### Data entries:
______

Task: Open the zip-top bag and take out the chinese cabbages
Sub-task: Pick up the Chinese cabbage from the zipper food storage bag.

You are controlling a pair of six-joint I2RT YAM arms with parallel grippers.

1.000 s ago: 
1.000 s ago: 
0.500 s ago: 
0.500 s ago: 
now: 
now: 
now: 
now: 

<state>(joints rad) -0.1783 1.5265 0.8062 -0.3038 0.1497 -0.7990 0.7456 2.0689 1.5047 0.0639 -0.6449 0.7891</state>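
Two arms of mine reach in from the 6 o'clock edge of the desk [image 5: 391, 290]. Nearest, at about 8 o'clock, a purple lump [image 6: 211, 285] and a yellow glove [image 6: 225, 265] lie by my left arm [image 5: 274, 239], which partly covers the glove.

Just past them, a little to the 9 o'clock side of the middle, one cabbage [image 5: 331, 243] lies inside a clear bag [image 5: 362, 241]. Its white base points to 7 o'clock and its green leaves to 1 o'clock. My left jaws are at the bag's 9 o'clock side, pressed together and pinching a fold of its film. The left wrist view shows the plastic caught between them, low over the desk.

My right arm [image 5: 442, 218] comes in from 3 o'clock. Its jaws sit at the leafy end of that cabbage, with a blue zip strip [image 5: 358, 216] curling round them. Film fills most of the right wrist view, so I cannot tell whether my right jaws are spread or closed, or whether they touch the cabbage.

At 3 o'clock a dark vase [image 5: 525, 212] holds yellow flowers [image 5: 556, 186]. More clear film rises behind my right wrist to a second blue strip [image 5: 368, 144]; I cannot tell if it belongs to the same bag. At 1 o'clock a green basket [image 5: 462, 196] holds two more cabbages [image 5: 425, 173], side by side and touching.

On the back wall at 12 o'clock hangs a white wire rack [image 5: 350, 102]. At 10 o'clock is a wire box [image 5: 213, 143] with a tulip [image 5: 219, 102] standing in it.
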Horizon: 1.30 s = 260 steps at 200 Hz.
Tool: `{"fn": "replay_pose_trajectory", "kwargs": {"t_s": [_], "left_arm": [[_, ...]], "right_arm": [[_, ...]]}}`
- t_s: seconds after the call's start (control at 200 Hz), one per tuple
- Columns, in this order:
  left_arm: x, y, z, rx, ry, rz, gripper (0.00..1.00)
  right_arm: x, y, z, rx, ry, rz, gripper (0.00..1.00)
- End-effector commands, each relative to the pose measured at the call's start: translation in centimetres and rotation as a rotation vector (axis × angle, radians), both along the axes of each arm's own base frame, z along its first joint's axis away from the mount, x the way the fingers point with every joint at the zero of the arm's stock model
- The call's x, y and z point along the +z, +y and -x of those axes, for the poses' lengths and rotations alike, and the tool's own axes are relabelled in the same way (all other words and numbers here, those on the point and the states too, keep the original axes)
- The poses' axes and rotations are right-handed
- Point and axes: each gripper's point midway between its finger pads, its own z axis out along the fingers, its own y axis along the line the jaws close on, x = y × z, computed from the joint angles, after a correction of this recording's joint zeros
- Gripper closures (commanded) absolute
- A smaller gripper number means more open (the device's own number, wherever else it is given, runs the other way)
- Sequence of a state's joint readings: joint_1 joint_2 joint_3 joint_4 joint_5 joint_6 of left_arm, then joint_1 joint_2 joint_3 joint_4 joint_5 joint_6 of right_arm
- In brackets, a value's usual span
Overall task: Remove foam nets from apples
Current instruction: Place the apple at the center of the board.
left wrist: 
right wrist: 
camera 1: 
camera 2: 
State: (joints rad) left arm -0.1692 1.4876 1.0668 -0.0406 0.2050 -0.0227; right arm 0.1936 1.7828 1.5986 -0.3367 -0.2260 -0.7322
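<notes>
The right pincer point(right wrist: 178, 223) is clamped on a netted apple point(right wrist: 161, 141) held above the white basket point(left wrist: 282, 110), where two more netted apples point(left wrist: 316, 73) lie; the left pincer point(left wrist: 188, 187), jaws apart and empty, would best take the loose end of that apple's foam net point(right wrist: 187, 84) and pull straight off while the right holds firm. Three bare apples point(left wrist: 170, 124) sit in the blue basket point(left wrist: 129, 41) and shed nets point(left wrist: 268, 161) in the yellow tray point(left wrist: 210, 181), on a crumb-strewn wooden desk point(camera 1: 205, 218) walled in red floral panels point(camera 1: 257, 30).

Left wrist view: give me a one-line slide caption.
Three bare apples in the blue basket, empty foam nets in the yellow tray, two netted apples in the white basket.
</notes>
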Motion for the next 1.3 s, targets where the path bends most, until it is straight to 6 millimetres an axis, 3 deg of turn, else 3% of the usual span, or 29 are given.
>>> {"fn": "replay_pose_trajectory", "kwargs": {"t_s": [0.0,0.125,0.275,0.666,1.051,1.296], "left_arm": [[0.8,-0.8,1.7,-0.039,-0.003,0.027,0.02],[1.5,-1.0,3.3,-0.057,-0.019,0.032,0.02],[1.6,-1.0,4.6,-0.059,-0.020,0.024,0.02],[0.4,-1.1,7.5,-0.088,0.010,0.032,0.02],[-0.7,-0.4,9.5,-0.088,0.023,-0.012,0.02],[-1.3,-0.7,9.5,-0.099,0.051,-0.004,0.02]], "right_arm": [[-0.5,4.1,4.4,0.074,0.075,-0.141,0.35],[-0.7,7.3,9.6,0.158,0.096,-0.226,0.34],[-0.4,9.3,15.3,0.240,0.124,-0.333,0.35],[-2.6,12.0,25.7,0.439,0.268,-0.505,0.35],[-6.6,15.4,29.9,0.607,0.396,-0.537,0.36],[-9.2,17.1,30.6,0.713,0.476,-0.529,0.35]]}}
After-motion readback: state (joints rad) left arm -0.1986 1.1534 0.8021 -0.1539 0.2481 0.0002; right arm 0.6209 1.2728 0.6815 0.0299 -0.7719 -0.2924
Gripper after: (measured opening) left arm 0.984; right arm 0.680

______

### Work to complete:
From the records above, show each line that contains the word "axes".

### Output of the exercise:
- End-effector commands, each relative to the pose measured at the call's start: translation in centimetres and rotation as a rotation vector (axis × angle, radians), both along the axes of each arm's own base frame, z along its first joint's axis away from the mount, x the way the fingers point with every joint at the zero of the arm's stock model
- The call's x, y and z point along the +z, +y and -x of those axes, for the poses' lengths and rotations alike, and the tool's own axes are relabelled in the same way (all other words and numbers here, those on the point and the states too, keep the original axes)
- The poses' axes and rotations are right-handed
- Point and axes: each gripper's point midway between its finger pads, its own z axis out along the fingers, its own y axis along the line the jaws close on, x = y × z, computed from the joint angles, after a correction of this recording's joint zeros

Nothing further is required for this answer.